# EXERCISE GOAL
What lines below contain the word "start"? Please pull each one out.

# GIVEN ENTRIES
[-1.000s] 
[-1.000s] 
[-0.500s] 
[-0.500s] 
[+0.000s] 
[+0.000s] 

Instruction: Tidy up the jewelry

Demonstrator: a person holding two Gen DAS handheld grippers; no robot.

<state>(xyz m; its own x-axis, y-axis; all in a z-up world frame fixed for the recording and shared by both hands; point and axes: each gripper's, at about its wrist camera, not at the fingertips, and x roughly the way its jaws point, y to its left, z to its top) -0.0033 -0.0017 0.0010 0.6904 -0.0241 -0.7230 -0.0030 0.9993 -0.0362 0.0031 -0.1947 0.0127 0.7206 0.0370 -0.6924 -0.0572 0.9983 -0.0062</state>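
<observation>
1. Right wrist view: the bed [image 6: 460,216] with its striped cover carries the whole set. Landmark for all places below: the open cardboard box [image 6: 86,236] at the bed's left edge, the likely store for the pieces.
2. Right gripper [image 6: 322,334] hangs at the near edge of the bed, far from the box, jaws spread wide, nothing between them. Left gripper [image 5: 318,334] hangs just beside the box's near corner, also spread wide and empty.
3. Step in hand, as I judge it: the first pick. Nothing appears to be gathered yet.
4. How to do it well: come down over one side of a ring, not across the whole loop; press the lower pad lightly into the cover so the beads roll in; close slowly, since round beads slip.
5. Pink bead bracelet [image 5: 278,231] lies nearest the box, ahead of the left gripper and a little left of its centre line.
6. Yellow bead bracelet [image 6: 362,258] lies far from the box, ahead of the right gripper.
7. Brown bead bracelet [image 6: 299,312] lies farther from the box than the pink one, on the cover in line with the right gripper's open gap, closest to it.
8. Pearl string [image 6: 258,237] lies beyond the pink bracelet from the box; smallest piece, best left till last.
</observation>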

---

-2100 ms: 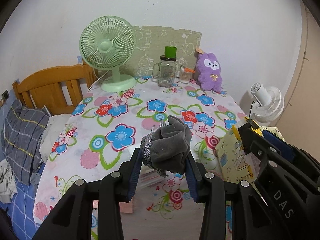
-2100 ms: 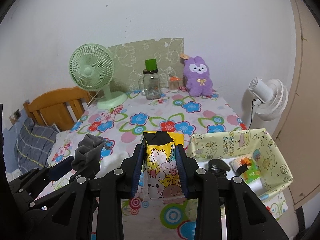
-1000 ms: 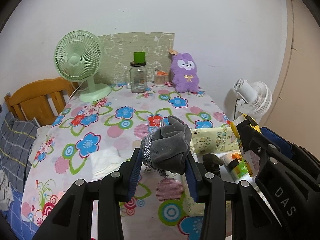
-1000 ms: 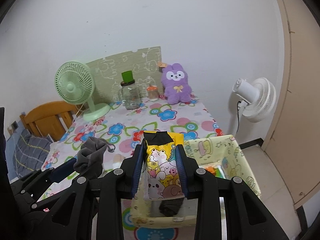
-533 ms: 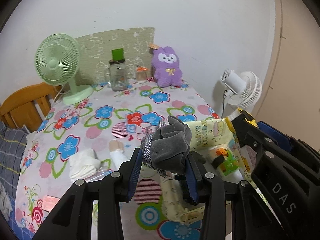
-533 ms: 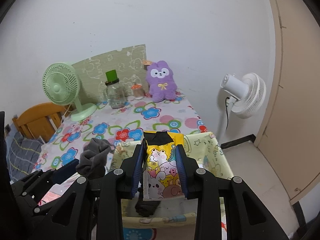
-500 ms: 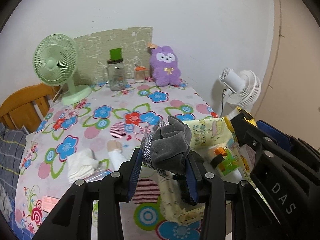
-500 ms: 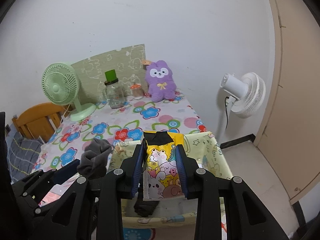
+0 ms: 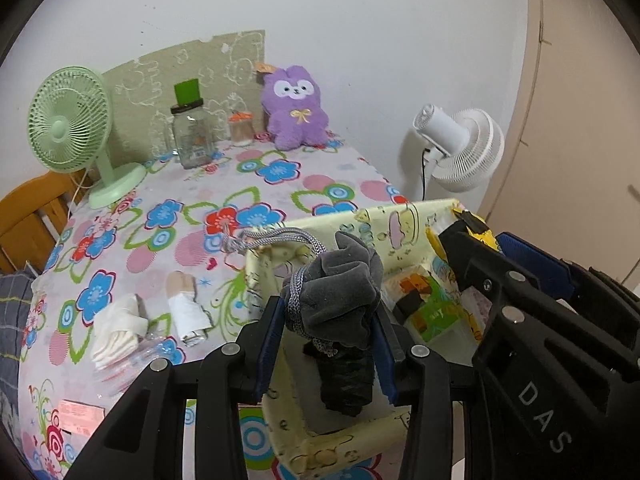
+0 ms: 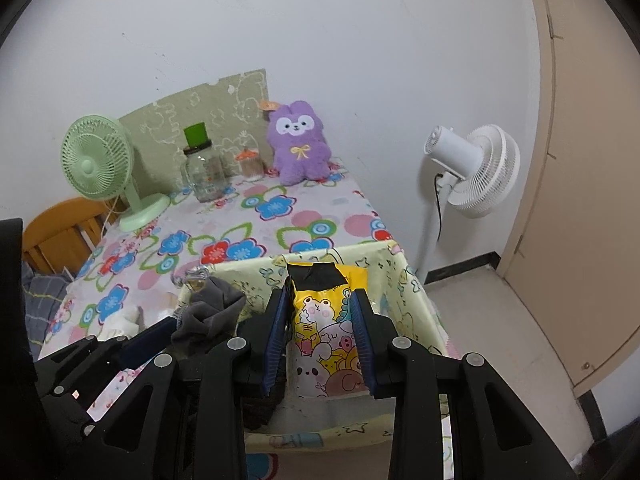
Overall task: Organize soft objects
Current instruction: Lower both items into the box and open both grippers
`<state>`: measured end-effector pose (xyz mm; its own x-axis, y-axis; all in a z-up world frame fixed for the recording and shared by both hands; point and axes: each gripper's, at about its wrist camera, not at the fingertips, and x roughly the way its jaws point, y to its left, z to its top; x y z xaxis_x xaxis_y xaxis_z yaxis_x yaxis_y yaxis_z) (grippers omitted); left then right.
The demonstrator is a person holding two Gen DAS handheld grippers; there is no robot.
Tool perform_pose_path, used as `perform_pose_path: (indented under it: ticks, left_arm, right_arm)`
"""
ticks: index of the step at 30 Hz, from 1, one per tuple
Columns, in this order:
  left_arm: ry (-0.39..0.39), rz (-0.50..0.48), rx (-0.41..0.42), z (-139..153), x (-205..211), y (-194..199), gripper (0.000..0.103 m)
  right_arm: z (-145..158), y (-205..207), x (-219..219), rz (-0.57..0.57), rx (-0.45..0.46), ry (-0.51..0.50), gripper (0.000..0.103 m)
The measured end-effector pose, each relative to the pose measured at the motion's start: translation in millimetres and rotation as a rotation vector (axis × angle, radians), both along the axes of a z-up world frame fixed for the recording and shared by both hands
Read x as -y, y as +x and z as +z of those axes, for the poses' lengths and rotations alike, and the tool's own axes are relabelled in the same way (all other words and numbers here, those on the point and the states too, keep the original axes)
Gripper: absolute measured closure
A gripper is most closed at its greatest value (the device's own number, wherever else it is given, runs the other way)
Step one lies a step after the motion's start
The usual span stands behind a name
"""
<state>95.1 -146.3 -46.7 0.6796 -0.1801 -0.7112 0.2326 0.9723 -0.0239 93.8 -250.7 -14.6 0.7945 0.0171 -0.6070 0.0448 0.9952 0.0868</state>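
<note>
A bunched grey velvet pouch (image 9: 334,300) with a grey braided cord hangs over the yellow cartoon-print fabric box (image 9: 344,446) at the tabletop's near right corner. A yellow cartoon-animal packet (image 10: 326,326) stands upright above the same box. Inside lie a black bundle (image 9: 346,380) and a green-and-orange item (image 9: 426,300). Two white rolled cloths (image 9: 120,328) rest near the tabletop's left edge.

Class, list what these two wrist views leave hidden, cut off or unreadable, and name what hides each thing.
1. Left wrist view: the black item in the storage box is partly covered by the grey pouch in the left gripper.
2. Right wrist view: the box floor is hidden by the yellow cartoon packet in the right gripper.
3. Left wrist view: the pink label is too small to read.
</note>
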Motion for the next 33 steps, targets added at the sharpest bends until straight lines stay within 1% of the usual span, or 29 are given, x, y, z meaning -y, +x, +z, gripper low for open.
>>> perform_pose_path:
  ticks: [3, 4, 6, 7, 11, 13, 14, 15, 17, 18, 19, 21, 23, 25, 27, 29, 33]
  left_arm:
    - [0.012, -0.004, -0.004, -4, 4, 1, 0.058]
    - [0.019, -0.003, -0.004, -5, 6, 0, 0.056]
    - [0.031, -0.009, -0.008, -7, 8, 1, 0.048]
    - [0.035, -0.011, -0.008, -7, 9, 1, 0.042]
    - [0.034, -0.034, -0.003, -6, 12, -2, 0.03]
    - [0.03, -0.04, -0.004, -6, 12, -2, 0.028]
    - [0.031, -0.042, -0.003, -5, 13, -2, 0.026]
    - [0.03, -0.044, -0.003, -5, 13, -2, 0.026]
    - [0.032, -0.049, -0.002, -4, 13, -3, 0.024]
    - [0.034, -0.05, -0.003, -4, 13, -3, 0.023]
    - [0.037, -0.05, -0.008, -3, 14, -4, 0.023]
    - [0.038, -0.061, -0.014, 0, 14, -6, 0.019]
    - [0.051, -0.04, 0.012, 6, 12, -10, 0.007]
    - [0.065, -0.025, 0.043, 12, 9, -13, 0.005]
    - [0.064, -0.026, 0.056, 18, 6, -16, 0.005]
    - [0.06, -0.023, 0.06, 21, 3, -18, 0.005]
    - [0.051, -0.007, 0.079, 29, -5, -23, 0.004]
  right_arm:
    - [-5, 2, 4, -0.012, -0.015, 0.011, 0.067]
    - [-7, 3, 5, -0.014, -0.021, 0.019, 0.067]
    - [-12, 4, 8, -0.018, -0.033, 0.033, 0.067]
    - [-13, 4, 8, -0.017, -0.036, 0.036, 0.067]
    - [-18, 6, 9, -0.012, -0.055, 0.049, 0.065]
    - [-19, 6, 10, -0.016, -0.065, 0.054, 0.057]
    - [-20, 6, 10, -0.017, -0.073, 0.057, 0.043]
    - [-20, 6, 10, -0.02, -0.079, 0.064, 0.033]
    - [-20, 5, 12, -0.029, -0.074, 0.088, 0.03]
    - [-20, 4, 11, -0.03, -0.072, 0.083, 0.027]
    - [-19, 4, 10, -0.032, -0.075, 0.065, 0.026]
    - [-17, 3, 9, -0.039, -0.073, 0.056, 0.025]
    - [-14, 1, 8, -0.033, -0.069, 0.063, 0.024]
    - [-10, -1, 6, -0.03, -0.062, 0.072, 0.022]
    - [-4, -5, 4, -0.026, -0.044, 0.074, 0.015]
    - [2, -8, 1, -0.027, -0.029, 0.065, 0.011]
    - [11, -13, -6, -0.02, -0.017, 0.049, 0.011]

# TASK ANSWER
The measured end-effector pose, each relative to the pose measured at the motion's start: translation in millimetres and rotation as a rotation vector (axis × angle, radians), both along the axes of a z-up world frame fixed for the recording and shared by both hands
Step one lies a step after the motion's start

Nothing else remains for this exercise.